11. Commodification over community: financialization of the housing sector and its threat to SDG 11 and the right to housing

By Leilani Farha, UN Special Rapporteur on the right to housing, and Bruce Porter, Social Rights Advocacy Centre [fn]This article is based on the 2017 report of the Special Rapporteur on Adequate Housing to the Human Rights Council, see UN Human Rights Council (2017). [/fn]

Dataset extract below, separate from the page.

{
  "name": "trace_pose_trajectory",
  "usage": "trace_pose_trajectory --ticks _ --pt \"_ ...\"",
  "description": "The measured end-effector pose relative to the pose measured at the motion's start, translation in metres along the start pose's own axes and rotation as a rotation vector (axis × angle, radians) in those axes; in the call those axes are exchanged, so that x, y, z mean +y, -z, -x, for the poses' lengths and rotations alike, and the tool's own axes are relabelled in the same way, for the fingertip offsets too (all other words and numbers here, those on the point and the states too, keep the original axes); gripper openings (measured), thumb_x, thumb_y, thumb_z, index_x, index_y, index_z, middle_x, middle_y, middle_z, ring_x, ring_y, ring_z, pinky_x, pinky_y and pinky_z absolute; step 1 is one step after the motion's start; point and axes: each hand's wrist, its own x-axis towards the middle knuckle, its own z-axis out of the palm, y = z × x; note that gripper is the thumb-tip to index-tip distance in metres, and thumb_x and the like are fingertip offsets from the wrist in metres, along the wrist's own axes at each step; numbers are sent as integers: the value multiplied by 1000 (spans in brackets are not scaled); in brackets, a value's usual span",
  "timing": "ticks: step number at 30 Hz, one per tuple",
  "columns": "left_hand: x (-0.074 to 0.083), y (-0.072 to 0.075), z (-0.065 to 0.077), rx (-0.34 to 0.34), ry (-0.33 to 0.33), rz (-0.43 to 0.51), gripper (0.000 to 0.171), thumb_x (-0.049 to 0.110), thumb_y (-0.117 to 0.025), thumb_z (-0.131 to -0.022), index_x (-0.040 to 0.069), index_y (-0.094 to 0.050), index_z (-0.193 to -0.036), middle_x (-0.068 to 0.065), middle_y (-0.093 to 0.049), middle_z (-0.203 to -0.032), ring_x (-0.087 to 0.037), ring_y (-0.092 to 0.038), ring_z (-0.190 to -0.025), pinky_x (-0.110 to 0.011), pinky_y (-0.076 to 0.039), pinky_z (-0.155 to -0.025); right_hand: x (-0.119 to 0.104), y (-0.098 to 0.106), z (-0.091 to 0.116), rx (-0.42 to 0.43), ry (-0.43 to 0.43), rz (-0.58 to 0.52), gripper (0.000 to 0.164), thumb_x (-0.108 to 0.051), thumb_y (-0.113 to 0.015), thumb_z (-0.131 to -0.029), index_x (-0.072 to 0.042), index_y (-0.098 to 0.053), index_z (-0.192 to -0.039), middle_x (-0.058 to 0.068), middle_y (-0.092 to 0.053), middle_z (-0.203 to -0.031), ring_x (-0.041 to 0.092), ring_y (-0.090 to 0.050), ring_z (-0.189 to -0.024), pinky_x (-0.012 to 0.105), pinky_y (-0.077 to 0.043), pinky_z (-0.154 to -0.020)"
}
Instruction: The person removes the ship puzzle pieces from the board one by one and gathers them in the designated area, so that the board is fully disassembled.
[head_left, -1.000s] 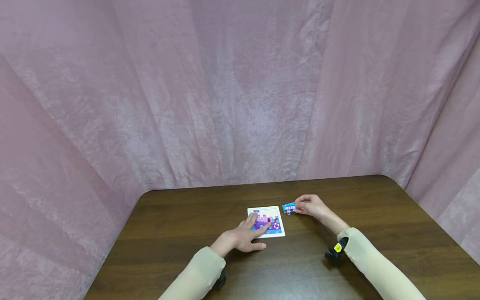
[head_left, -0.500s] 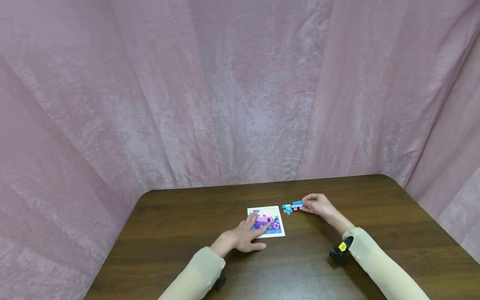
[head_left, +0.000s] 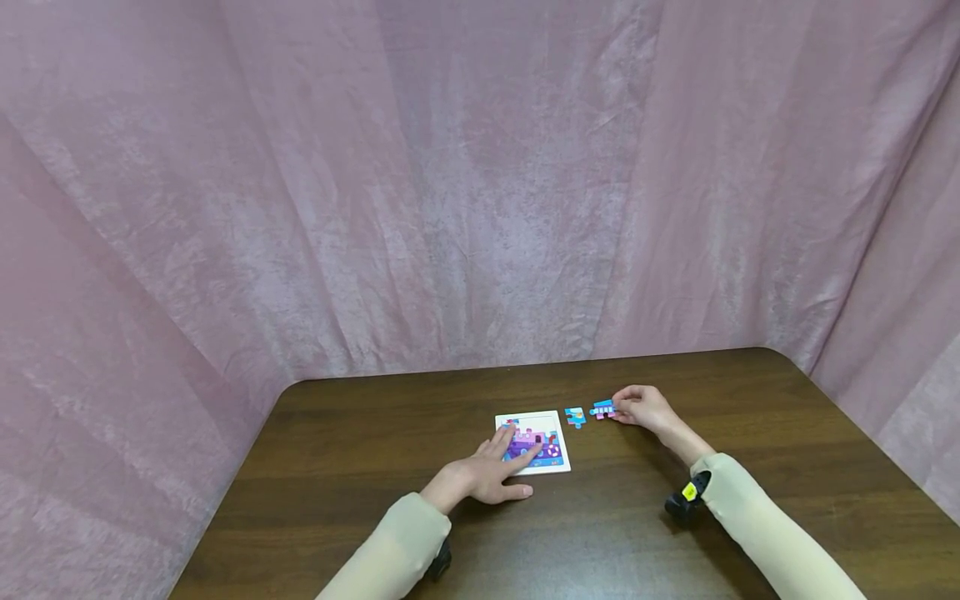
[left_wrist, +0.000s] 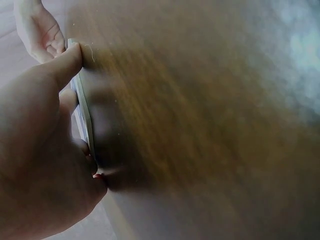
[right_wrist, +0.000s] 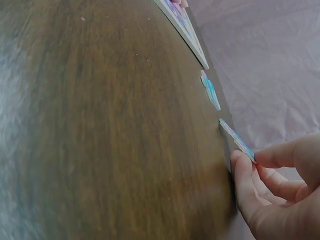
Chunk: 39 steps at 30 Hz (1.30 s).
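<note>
My left hand (head_left: 489, 477) lies with its fingers straight and spread over a white-framed jigsaw puzzle (head_left: 564, 467) with a purple and blue picture. White backing shows along the upper part inside its frame. To the right, my right hand (head_left: 647, 412) pinches a blue and pink puzzle piece (head_left: 603, 409) between thumb and fingers; in the right wrist view this puzzle piece (right_wrist: 235, 137) tilts up from the fingertips, close over the table. Between it and the frame lies another puzzle piece (head_left: 575, 417), blue with an orange spot.
The brown wooden table (head_left: 337, 500) has a rounded far corner at the right. Behind its back edge hangs a pink curtain (head_left: 480, 208). A black wrist camera (head_left: 681, 505) with a yellow mark sits at the right sleeve.
My right hand has moved right with the pinched piece, away from the blue piece it overlapped, and a gap now shows between them. The left hand stays on the puzzle.
</note>
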Motion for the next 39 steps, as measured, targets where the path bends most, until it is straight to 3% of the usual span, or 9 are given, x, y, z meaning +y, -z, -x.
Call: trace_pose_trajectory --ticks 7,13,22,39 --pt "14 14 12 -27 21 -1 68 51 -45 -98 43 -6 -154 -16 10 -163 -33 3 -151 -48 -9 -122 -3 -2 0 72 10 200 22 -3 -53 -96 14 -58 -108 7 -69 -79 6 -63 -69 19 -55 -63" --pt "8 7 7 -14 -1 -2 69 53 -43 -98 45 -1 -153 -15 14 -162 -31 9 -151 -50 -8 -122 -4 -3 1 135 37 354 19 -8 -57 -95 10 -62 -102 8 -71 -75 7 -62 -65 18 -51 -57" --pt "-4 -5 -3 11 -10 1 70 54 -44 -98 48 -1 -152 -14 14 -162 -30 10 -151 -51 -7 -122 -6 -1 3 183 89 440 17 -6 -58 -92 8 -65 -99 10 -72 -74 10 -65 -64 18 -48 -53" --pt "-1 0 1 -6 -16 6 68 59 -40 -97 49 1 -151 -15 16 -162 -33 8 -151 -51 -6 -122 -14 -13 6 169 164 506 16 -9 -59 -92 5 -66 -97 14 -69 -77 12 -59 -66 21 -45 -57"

SDG 11, “Make cities and human settlements inclusive, safe, resilient and sustainable” has the right to adequate housing at its core. Target 11.1 commits governments, by 2030, “to ensure access for all to adequate, safe and affordable housing and basic services […].” All of the other targets under SDG 11 flow from this: upgrading informal settlements, ensuring access to transportation that connects homes to places of work and social services, ensuring participation in the planning and management of human settlements, and ensuring protection from the effects of natural disasters. All of these commitments have long been recognized as central obligations of States with respect to the progressive realization of the right to adequate housing. The greatest challenge to the realization of this right by 2030 is posed by the unprecedented dominance of financial corporations in the housing sector.

What is unique and of historic significance about SDG 11 and its targets is that it commits States to a firm timeline for realizing the right to housing. Until now, States have hidden behind misinterpretations of the “progressive realization” language of the International Covenant on Economic, Social and Cultural Rights (ICESCR) to justify their prevarications and inactions, with disastrous consequences for the lives of those affected. They can no longer adopt a ‘maybe later’ approach. They have made firm commitments to meeting goals and timelines for the realization of the right to housing. They must act and achieve results in a 15-year period.

Recognizing SDG 11 as a human rights obligation provides a transformative framework through which a political commitment lacking a detailed framework for implementation can be transformed into something more practical and realizable. Attaching human rights to SDG 11 provides a way of governing, a system of norms and values to inform decision-making, policy, planning and development, and a way to empower residents to hold States and other actors accountable.

Dominance of financial corporations in the housing sector

Across the globe, the greatest challenge to the realization of the right to housing by 2030 is posed by the unprecedented dominance of financial corporations in the housing sector. What is sometimes referred to as “corporate capture” in other spheres has occurred in a singularly far-reaching and systemic manner in the housing sector in the last quarter century. Historic, structural changes in housing and financial markets and global investment have occurred in recent years. Rather than being valued as a place to live in a community, housing has become a commodity to be bought and sold for profit, valued as security for financial instruments that are traded in global markets and treated as a means to accumulate massive wealth for a few while rending housing unaffordable for others. These global challenges to the human right to housing are generally referred to as the “financialization of housing”. The term refers to the way capital investment in housing increasingly disconnects housing from its social function of providing a place to live, to the way housing and financial markets are oblivious to the role housing plays in the well-being of people and communities. In short, the financialization of housing stands in direct opposition to the idea that housing, as a human right, is linked to personal dignity, security and the ability to thrive in communities.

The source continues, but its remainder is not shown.